**Try it**: Would you copy all lines in the data that contain the word "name"?

**Records contained in a dataset**:
========================================================================

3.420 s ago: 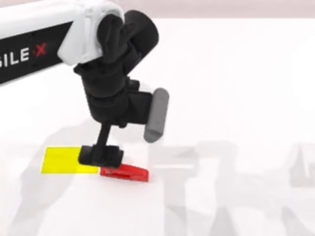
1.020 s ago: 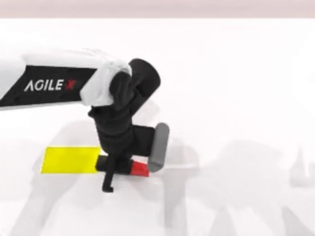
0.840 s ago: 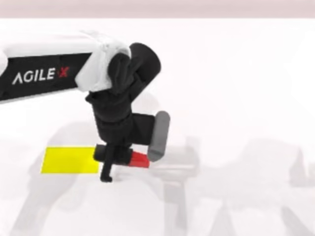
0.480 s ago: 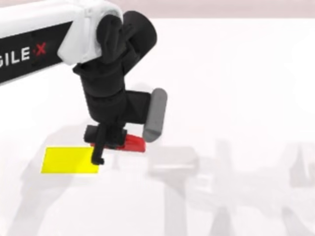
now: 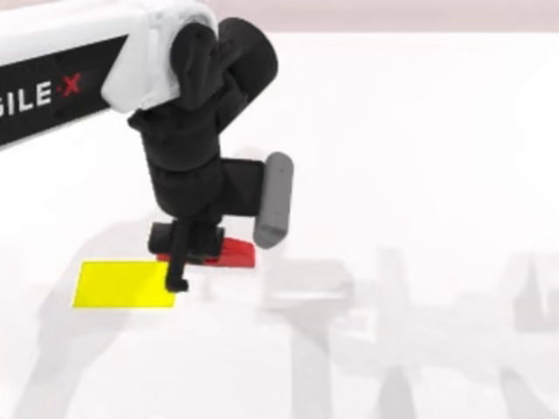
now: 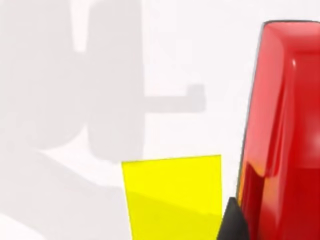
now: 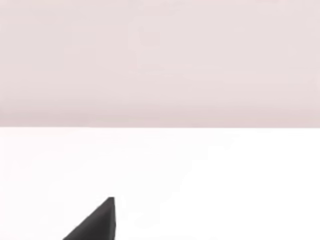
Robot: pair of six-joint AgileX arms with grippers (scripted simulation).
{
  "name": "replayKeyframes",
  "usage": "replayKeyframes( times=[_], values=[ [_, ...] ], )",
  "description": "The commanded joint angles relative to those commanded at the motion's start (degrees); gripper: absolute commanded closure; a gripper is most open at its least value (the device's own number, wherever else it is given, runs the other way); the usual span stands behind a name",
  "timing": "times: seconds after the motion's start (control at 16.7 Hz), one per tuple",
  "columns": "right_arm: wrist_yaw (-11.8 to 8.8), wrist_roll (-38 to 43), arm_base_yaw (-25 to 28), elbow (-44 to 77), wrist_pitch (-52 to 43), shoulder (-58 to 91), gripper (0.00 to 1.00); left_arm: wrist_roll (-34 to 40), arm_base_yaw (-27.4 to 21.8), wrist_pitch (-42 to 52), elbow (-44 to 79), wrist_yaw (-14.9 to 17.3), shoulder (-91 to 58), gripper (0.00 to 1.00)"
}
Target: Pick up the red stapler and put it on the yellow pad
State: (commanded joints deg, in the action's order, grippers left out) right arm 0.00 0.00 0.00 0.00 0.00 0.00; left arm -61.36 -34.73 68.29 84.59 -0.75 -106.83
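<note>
Compared with the frame half a second earlier, the left gripper [image 5: 188, 253] and the red stapler [image 5: 231, 252] it carries have shifted slightly upward in the top view, while the yellow pad [image 5: 122, 285] has stayed in place on the worktop [image 5: 419, 175]. Top view: the left arm [image 5: 79, 74] reaches in from the left edge, its black wrist pointing down over the left half of the worktop; the jaws are closed on the stapler, whose red body projects to the right of the black fingers [image 5: 179, 266]. One finger overlaps the pad's right edge in this view; the stapler's visible part lies just above and to the right of the pad's upper right corner, not over it. Left wrist view: the stapler [image 6: 282, 140] fills one side of the frame, close to the camera, with a dark fingertip [image 6: 232, 225] against it; the pad [image 6: 172, 195] lies flat on the white surface beyond, beside the stapler. Right wrist view: only a dark tip of the right gripper [image 7: 97, 222] shows against the bare worktop and pale wall; whether its jaws are open or closed cannot be told.
</note>
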Motion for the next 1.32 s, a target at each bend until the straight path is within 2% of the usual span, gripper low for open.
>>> replayKeyframes(
  times=[0.18,0.42,0.6,0.9,1.14,1.32],
  values=[
    [0.0,0.0,0.0,0.0,0.0,0.0,0.0,8.8,0.4,2.2,0.9,-1.3,-0.6,1.0],
    [0.0,0.0,0.0,0.0,0.0,0.0,0.0,29.0,1.9,5.7,2.2,-3.3,-1.7,1.0],
    [0.0,0.0,0.0,0.0,0.0,0.0,0.0,50.4,3.8,7.9,2.2,-4.5,-2.1,1.0],
    [0.0,0.0,0.0,0.0,0.0,0.0,0.0,90.9,7.2,9.9,1.0,-5.3,-2.6,1.0],
    [0.0,0.0,0.0,0.0,0.0,0.0,0.0,121.1,10.0,9.8,0.6,-4.5,-3.1,1.0],
    [0.0,0.0,0.0,0.0,0.0,0.0,0.0,140.5,12.2,7.9,0.2,-3.1,-2.6,1.0]
  ],
)
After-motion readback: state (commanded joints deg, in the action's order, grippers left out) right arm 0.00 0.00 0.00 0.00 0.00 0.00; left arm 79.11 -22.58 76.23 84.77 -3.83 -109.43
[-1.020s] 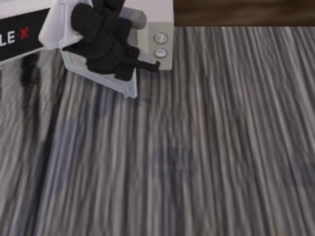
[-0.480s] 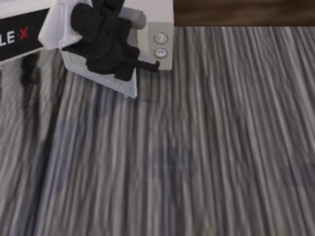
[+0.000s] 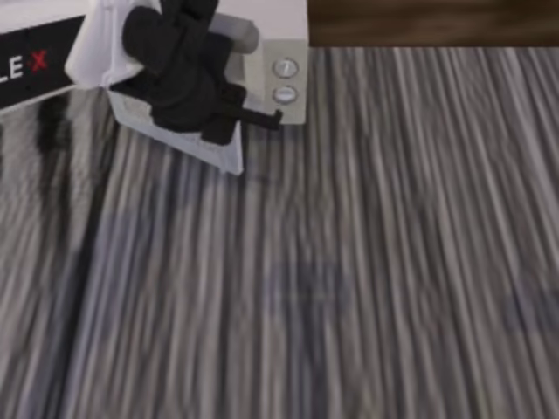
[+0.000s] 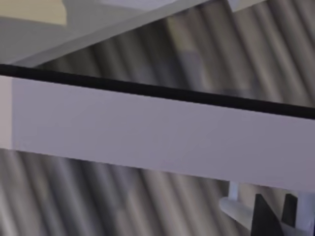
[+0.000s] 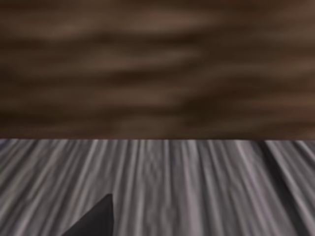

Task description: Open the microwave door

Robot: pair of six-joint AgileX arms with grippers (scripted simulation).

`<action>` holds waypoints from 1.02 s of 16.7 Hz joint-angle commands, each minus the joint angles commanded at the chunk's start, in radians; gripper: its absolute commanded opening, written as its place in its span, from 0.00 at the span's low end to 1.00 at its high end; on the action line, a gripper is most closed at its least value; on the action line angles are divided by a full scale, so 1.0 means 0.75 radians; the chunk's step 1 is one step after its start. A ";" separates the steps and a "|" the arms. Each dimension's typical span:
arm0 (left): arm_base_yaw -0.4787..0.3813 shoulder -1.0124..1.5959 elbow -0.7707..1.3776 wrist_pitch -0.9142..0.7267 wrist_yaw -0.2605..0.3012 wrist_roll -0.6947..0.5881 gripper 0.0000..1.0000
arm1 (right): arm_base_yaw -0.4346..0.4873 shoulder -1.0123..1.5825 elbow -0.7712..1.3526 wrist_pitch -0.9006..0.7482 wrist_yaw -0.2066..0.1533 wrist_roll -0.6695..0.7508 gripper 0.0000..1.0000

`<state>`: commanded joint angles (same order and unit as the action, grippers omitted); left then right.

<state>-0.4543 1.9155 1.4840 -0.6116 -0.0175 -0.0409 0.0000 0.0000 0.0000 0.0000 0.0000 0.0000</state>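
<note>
The light-grey microwave (image 3: 278, 35) stands at the table's far left, its two knobs (image 3: 285, 80) facing the near side. The microwave door (image 3: 196, 150) is swung partly out, hinged at its left, its free edge toward the near side. My left gripper (image 3: 262, 116) sits over that door. In the left wrist view its dark fingers (image 4: 261, 219) are closed round the pale handle (image 4: 235, 210) beside the door panel (image 4: 157, 132). A cream patch of the interior (image 4: 29, 11) shows beyond. My right gripper (image 5: 98, 223) is parked outside the top view, low over the table.
The grey striped table (image 3: 367, 262) stretches to the right and near side of the microwave. A dark brown wooden surface (image 3: 428, 22) lies beyond the far edge. My left arm's white link (image 3: 35, 65) reaches in from the far left.
My left arm has shifted very slightly to the left with the handle. The door's angle has hardly changed.
</note>
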 joint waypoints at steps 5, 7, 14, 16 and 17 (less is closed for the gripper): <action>0.049 -0.070 -0.094 0.019 0.072 0.141 0.00 | 0.000 0.000 0.000 0.000 0.000 0.000 1.00; 0.053 -0.080 -0.101 0.024 0.080 0.155 0.00 | 0.000 0.000 0.000 0.000 0.000 0.000 1.00; 0.053 -0.080 -0.101 0.024 0.080 0.155 0.00 | 0.000 0.000 0.000 0.000 0.000 0.000 1.00; 0.053 -0.080 -0.101 0.024 0.080 0.155 0.00 | 0.000 0.000 0.000 0.000 0.000 0.000 1.00; 0.053 -0.080 -0.101 0.024 0.080 0.155 0.00 | 0.000 0.000 0.000 0.000 0.000 0.000 1.00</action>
<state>-0.4142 1.8558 1.4085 -0.5939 0.0425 0.0754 0.0000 0.0000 0.0000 0.0000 0.0000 0.0000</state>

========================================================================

**Answer box**:
  "name": "replayKeyframes",
  "description": "The commanded joint angles relative to those commanded at the motion's start (degrees); gripper: absolute commanded closure; a gripper is most open at its least value (the device's own number, wherever else it is given, runs the other way); the usual span stands behind a name",

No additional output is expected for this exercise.